Photo: Bloomberg 21/09/2015

Investors checking up on the global markets will find a stock market index called the ‘Shanghai Composite’ located in China. The SSE Composite Index (‘the composite’) is China’s leading index and totem pole for China’s attempted foray into the securities markets. As a reminder, Investopedia defines a financial market as “having transparent pricing, basic regulations on trading, costs and fees, and market forces determining the prices of securities that trade.”

But is the Chinese stock market really adhering to free-market principles that its name would imply?

Historically the Chinese stock market has played a limited role in China’s economy, and has generally been ignored by domestic investors, while barely being touched by foreign investors. Suddenly on August 24, the composite became ground zero for shockwaves spreading through stock markets around the world. Reams of reports blamed the composite’s ‘Black Monday’ on a set of disappointing economic data, which analysts argued would contaminate growth in overseas economies.

Yet placing the composite under the microscope reveals a DNA pattern closer to its communist planned economy lineage. When investors and commentators are tracking the composite’s every move, they are in fact watching the whirring cogs of Chinese government entities trading with each other.

The composite

The Shanghai Stock Exchange (SSE), founded on  November 26, 1990, is run by a state-owned enterprise (SOE) and regulated by the China Securities Regulatory Commission. The SSE has direct links with the Chinese Communist Party, which also appoints its chairman. At the time the SSE was established, Deng Xiaoping, Chinese leader at the time, was quoted as saying “…we should not be worried about making mistakes. We can close it and reopen it later.”

Companies wishing to list must seek approval from the State Council Securities Management Department, which currently does not allow the listing of foreign firms. Unlike developed stock markets in Europe and the US, the Chinese authorities control the listing timing and pricing. Bloomberg reported that 145 of the 147 firms that listed this year up until March all floated at a price 23 times their earnings per share. Government manipulation is designed to ensure that all the shares soared in valuation on the first day of trading.

The SSE Composite Index (ticker symbol 000001.SS) was launched on July 15 1991, and tracks the share prices and market capitalisation of all listed stocks (A shares and B shares) on the SSE, currently a total of 1,115 companies.
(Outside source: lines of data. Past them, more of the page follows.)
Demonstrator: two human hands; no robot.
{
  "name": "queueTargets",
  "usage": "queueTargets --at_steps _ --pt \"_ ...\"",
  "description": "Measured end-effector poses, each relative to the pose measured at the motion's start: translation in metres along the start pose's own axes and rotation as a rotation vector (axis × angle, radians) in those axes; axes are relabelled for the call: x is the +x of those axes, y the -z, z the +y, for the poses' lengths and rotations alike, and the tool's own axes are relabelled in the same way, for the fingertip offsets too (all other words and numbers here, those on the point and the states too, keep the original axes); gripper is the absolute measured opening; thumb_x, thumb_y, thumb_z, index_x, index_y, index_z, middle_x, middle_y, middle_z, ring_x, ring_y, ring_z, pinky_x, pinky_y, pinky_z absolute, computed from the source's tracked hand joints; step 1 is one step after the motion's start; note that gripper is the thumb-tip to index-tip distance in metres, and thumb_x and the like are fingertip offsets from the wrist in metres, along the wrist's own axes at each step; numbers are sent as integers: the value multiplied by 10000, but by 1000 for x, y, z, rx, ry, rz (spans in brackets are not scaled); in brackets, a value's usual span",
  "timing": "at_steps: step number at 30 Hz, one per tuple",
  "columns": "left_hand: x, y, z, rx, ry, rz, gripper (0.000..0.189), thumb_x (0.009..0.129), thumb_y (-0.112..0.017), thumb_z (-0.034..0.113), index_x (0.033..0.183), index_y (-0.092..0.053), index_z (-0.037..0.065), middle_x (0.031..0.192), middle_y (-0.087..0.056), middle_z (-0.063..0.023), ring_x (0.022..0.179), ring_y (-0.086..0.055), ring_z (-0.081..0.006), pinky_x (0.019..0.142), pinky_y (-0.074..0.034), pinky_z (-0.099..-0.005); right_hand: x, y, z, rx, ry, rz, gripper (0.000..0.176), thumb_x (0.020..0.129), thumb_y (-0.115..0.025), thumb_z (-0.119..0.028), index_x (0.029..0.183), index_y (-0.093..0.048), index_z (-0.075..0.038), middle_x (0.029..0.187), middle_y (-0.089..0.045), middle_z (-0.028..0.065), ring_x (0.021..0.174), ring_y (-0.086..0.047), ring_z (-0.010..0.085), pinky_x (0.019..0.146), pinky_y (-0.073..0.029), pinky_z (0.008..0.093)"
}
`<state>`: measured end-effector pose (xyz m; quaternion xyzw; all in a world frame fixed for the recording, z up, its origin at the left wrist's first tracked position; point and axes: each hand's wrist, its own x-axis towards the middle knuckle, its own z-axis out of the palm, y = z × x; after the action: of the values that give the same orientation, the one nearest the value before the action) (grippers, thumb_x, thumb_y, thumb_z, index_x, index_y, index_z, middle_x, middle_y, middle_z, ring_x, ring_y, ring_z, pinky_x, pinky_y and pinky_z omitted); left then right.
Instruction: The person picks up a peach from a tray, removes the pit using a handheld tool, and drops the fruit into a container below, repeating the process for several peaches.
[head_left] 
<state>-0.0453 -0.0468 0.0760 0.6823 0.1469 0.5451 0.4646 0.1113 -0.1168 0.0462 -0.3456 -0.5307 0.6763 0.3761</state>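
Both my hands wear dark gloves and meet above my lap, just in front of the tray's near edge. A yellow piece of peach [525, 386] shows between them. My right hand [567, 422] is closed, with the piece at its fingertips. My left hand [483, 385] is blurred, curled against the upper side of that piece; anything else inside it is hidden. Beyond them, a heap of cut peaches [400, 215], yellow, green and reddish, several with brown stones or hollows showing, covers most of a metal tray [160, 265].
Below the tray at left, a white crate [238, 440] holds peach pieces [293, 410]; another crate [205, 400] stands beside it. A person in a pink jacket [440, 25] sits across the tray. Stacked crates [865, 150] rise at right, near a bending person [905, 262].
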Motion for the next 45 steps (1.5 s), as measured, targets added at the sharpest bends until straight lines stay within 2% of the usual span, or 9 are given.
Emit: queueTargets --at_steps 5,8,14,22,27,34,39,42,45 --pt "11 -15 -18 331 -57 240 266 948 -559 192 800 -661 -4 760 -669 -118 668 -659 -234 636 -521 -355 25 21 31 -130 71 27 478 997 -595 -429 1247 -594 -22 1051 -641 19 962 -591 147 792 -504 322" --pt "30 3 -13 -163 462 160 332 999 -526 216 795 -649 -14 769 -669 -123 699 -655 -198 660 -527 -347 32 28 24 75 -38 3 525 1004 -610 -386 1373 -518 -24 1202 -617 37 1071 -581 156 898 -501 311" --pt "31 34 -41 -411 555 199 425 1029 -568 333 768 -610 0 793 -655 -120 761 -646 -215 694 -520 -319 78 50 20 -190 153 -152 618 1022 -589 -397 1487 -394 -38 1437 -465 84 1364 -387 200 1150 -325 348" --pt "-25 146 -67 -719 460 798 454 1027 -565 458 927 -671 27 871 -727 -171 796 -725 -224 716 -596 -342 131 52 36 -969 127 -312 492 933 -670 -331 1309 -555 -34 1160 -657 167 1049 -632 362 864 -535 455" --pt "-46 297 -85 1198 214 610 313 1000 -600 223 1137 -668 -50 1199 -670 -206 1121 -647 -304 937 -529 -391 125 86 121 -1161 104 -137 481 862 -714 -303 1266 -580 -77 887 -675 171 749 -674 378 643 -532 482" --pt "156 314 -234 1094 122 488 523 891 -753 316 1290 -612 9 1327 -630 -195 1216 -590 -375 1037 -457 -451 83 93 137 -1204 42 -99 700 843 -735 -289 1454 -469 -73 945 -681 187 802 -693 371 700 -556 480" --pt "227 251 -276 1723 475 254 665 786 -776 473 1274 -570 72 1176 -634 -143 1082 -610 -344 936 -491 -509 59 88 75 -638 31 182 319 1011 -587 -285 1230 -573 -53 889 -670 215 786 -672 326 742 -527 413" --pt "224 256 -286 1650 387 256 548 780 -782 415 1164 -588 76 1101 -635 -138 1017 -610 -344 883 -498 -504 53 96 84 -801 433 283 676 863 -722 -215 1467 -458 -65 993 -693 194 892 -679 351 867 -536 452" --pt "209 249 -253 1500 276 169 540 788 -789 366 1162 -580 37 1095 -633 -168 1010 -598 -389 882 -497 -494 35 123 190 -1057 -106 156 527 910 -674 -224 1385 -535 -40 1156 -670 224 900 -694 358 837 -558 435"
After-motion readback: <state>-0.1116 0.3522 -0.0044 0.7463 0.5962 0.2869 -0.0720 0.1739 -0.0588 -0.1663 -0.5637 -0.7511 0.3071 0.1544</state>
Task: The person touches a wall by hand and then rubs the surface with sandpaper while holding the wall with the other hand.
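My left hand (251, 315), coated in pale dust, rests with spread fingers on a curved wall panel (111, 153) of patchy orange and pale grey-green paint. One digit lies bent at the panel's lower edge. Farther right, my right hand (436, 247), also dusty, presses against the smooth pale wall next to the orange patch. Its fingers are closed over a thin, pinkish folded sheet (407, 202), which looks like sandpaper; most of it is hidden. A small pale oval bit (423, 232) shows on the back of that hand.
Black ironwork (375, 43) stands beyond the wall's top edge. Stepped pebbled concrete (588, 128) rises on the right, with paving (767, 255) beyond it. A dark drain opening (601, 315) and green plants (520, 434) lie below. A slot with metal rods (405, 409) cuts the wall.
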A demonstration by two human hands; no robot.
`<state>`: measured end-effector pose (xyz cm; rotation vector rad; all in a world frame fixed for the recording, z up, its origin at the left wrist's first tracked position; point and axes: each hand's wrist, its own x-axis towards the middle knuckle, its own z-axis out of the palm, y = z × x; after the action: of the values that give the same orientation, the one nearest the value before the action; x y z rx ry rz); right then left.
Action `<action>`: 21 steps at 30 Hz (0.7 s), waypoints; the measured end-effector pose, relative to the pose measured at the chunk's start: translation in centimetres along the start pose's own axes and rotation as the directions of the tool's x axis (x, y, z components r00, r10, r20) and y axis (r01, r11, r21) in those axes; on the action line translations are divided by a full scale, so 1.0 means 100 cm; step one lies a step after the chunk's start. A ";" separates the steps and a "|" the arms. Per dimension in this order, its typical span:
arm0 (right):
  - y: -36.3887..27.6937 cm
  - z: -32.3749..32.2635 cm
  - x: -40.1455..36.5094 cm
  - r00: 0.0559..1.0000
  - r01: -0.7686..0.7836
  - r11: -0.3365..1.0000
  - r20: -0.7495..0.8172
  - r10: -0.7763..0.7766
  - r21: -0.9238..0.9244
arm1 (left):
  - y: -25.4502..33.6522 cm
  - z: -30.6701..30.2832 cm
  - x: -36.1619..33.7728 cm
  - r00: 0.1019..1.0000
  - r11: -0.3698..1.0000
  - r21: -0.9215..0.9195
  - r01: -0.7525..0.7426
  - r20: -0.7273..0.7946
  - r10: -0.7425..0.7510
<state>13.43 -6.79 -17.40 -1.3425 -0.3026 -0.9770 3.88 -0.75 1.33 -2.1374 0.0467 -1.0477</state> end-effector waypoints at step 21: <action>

Companies with the largest index weightings are SOEs in the energy, bank and insurance sectors.

According to a recent article by Gui Hao, the top ten listed SOEs alone account for 30 percent of total stock market value. And their ownership structures are naturally dominated by government institutions. Gui takes as an example the world’s largest bank by market capital, the Industrial & Commercial Bank of China (ICBC). The “largest shareholders are the Chinese Finance Ministry (34.88 percent) and the state investment company China Central Huijin (35.12 percent)”.

The free-market influence is weakened further as state controlled firms hold the majority of shares off market. A Wall Street Journal article published in May, based on research by Macquarie, notes “the average free float of Chinese stocks is around 40 percent, versus more than 90 percent in the U.S.”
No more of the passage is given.